- _INSTRUCTIONS FOR THE TASK_: Write out each line below precisely, passing over the pictures.

- _COLLECTED DATA_:
BEGIN

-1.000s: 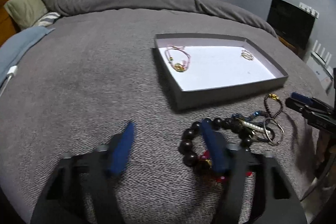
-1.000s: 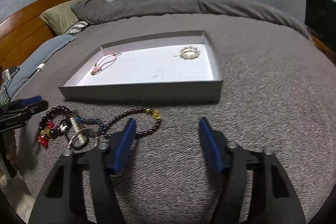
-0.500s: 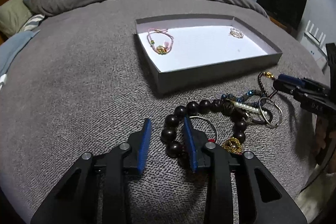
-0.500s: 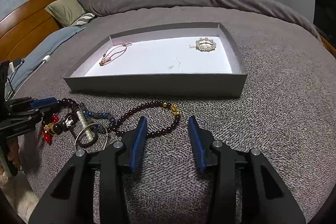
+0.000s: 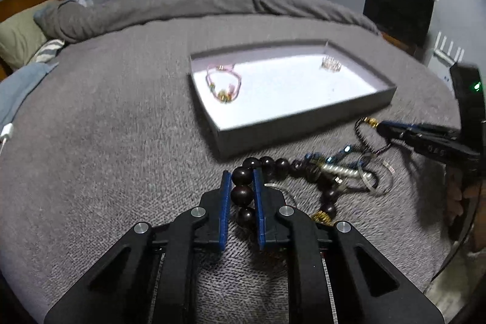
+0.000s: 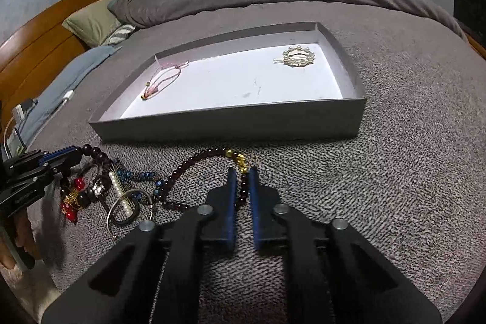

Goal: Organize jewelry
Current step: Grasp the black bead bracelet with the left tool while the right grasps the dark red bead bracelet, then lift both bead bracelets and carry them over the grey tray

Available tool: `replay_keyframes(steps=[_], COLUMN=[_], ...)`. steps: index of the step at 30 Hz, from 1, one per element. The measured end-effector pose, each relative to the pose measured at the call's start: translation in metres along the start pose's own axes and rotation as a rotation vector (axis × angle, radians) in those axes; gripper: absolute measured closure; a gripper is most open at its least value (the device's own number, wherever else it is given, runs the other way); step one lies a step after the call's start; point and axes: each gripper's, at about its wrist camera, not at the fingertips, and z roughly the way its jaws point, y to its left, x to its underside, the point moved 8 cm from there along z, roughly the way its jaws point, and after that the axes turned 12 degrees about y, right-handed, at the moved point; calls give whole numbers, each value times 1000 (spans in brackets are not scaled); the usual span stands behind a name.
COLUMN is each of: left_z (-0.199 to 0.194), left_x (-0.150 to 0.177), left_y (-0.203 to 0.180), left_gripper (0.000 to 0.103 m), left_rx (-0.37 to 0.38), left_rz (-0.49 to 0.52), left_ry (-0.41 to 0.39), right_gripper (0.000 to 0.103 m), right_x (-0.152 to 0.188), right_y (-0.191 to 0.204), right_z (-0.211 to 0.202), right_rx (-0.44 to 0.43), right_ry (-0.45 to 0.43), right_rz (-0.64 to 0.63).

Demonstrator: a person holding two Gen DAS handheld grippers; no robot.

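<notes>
A tangle of jewelry lies on the grey bedspread in front of a shallow grey tray [image 5: 303,119] [image 6: 231,123]. My left gripper [image 5: 242,173] is closing its jaws, and the blue pads press on both sides of a bracelet of big dark beads [image 5: 275,165]. My right gripper [image 6: 242,170] is shut on a thin dark-red bead bracelet [image 6: 194,160] just below its gold charm. Each gripper shows at the edge of the other's view: the right gripper [image 5: 382,128] and the left gripper [image 6: 76,155]. Inside the tray lie a pink cord bracelet [image 5: 223,81] [image 6: 164,78] and a pearl hair clip [image 6: 299,58].
Still in the pile are metal hoops [image 6: 129,205], red beads [image 6: 71,202], a blue bead chain [image 6: 136,175] and a pearl bar. Pillows [image 6: 91,23] and a wooden headboard stand at the left, a rolled duvet behind the tray, a dark screen [image 5: 398,11] at the right.
Both grippers went from wide open to closed. The left one closed around the big dark beads, the right one around the thin dark-red bracelet. Both views shifted slightly.
</notes>
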Motion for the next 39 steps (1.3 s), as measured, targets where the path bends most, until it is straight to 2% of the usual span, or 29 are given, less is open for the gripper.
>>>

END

- _OUTPUT BELOW_:
-1.000s: 
-1.000s: 
-0.500s: 
-0.500s: 
+0.000s: 
+0.000s: 

Goal: Organize jewelry
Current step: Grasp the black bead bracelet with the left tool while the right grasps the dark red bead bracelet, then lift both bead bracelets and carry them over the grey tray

Available tool: `replay_keyframes(steps=[_], COLUMN=[_], ...)`. steps: index of the step at 30 Hz, from 1, one per element. The measured end-effector pose, each relative to the pose measured at the call's start: translation in metres along the start pose's own axes and rotation as a rotation vector (axis × angle, radians) in those axes; gripper: absolute measured closure; a gripper is most open at its least value (the device's own number, wherever else it is given, runs the other way); step one lies a step after the call's start; point and axes: each gripper's, at about its wrist camera, not at the fingertips, and z roughly the way its jaws point, y to its left, x to its underside, the point moved 8 cm from there along z, roughly the way its jaws point, and after that the axes turned 12 degrees about y, right-handed, at the moved point; calls give whole numbers, each value times 1000 (spans in brackets are not scaled); the usual span stands behind a name.
COLUMN is each of: left_z (-0.199 to 0.194), left_x (-0.150 to 0.177), left_y (-0.203 to 0.180), left_gripper (0.000 to 0.103 m), left_rx (-0.37 to 0.38), left_rz (-0.49 to 0.52), left_ry (-0.41 to 0.39), right_gripper (0.000 to 0.103 m), right_x (-0.152 to 0.188), right_y (-0.191 to 0.204), right_z (-0.211 to 0.202), right_rx (-0.44 to 0.43), right_ry (-0.45 to 0.43), right_rz (-0.64 to 0.63).

Demonstrator: a person holding two Gen DAS handheld grippers; no robot.

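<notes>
A tangle of jewelry lies on the grey bedspread in front of a shallow grey tray [image 5: 303,119] [image 6: 231,123]. My left gripper [image 5: 242,173] is closing its jaws, and the blue pads press on both sides of a bracelet of big dark beads [image 5: 275,165]. My right gripper [image 6: 242,170] is shut on a thin dark-red bead bracelet [image 6: 194,160] just below its gold charm. Each gripper shows at the edge of the other's view: the right gripper [image 5: 382,128] and the left gripper [image 6: 76,155]. Inside the tray lie a pink cord bracelet [image 5: 223,81] [image 6: 164,78] and a pearl hair clip [image 6: 299,58].
Still in the pile are metal hoops [image 6: 129,205], red beads [image 6: 71,202], a blue bead chain [image 6: 136,175] and a pearl bar. Pillows [image 6: 91,23] and a wooden headboard stand at the left, a rolled duvet behind the tray, a dark screen [image 5: 398,11] at the right.
Both grippers went from wide open to closed. The left one closed around the big dark beads, the right one around the thin dark-red bracelet. Both views shifted slightly.
</notes>
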Motion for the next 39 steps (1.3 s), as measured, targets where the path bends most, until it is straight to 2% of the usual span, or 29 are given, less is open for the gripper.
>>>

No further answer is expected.